What this task involves: Each line below must be reproduced exactly as it stands. Pictures stay out of the copy.

Stored data
::::::::
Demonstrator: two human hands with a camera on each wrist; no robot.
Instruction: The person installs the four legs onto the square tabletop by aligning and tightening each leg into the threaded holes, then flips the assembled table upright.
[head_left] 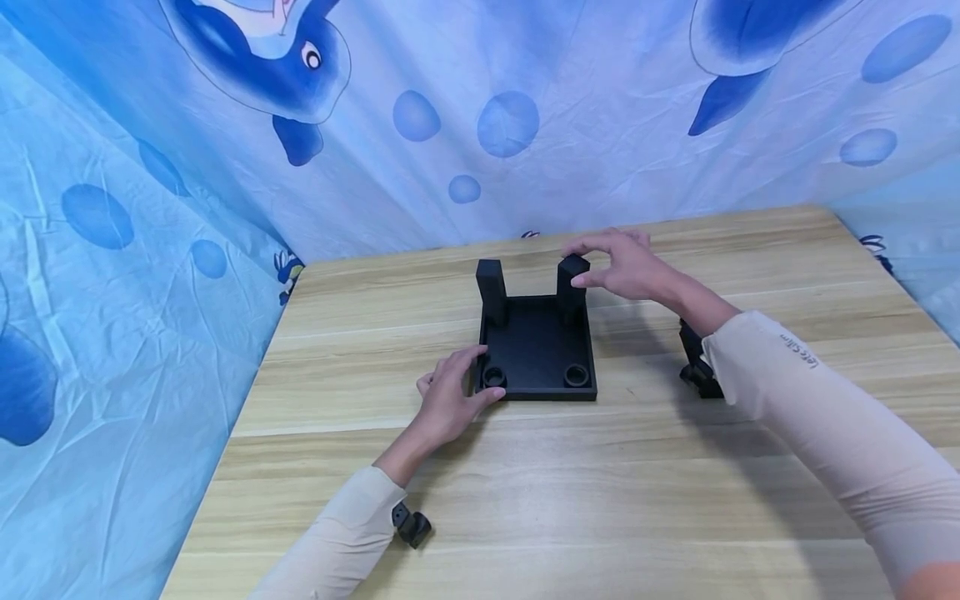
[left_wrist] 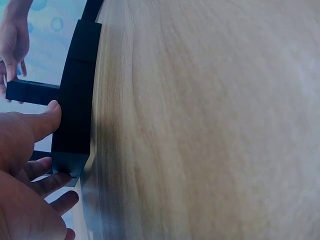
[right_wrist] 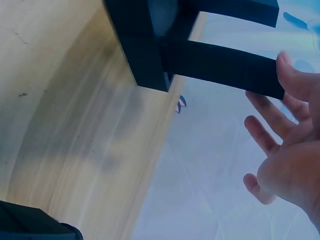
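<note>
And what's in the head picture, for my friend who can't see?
A right hand pinches one of two posts on a black tray; a left hand holds its near left corner. The tray sits on a wooden table before blue cloth.

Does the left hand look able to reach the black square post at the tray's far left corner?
Likely yes: the left hand holds the black tray nearby, and nothing visible stands between hand and post.
</note>
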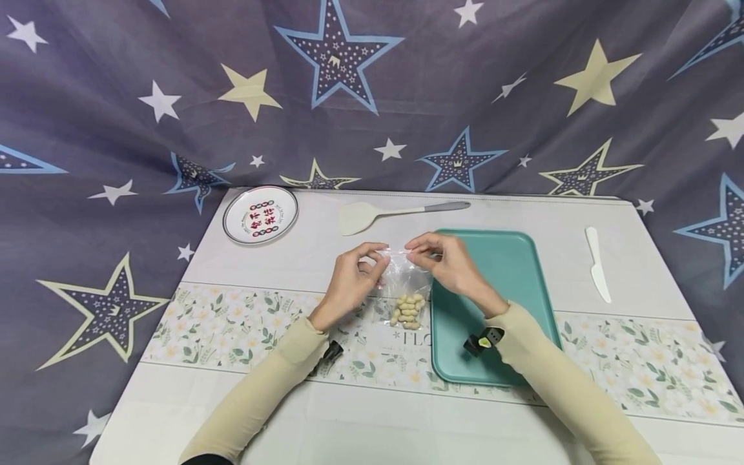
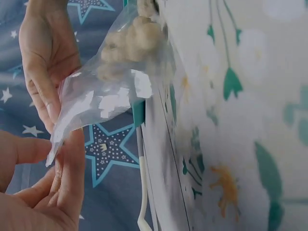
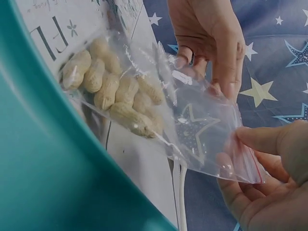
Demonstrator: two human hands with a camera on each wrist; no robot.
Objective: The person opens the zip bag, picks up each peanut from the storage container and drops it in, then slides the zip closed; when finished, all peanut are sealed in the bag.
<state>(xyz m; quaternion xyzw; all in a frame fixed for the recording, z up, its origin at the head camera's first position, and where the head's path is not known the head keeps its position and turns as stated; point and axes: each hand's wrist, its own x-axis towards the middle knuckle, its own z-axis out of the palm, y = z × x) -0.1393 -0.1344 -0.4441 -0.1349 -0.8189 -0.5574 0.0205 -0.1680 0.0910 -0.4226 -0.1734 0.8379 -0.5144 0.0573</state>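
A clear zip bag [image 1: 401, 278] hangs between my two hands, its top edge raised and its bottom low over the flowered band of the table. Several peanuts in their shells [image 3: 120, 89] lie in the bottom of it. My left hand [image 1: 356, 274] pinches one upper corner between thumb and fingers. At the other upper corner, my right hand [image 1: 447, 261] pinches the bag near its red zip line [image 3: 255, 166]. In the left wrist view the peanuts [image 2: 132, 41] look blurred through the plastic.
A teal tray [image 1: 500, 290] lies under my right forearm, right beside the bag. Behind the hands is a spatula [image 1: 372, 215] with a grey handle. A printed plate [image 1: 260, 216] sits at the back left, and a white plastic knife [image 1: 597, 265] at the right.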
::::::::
Response to the task:
Demonstrator: two human hands with a camera on each wrist; no robot.
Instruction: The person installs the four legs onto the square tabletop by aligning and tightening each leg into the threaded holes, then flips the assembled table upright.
[head_left] 
[left_wrist] 
[right_wrist] 
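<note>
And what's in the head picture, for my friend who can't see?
A right hand pinches one of two posts on a black tray; a left hand holds its near left corner. The tray sits on a wooden table before blue cloth.

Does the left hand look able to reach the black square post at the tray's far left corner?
Likely yes: the left hand holds the black tray nearby, and nothing visible stands between hand and post.
</note>
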Demonstrator: two human hands with a camera on each wrist; no robot.
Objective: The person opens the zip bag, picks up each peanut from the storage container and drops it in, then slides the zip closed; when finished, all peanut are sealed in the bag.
<state>(xyz m; quaternion xyzw; all in a frame fixed for the recording, z up, its origin at the head camera's first position, and where the head's path is not known the head keeps its position and turns as stated; point and axes: each hand's wrist, its own x-axis towards the middle knuckle, its own z-axis out of the palm, y = z × x) -0.1393 -0.1344 -0.4441 -0.1349 -0.8189 -0.5574 0.0205 -0.1680 0.0910 -0.4226 -0.1734 0.8379 -0.5144 0.0573</state>
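A clear zip bag [image 1: 401, 278] hangs between my two hands, its top edge raised and its bottom low over the flowered band of the table. Several peanuts in their shells [image 3: 120, 89] lie in the bottom of it. My left hand [image 1: 356, 274] pinches one upper corner between thumb and fingers. At the other upper corner, my right hand [image 1: 447, 261] pinches the bag near its red zip line [image 3: 255, 166]. In the left wrist view the peanuts [image 2: 132, 41] look blurred through the plastic.
A teal tray [image 1: 500, 290] lies under my right forearm, right beside the bag. Behind the hands is a spatula [image 1: 372, 215] with a grey handle. A printed plate [image 1: 260, 216] sits at the back left, and a white plastic knife [image 1: 597, 265] at the right.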

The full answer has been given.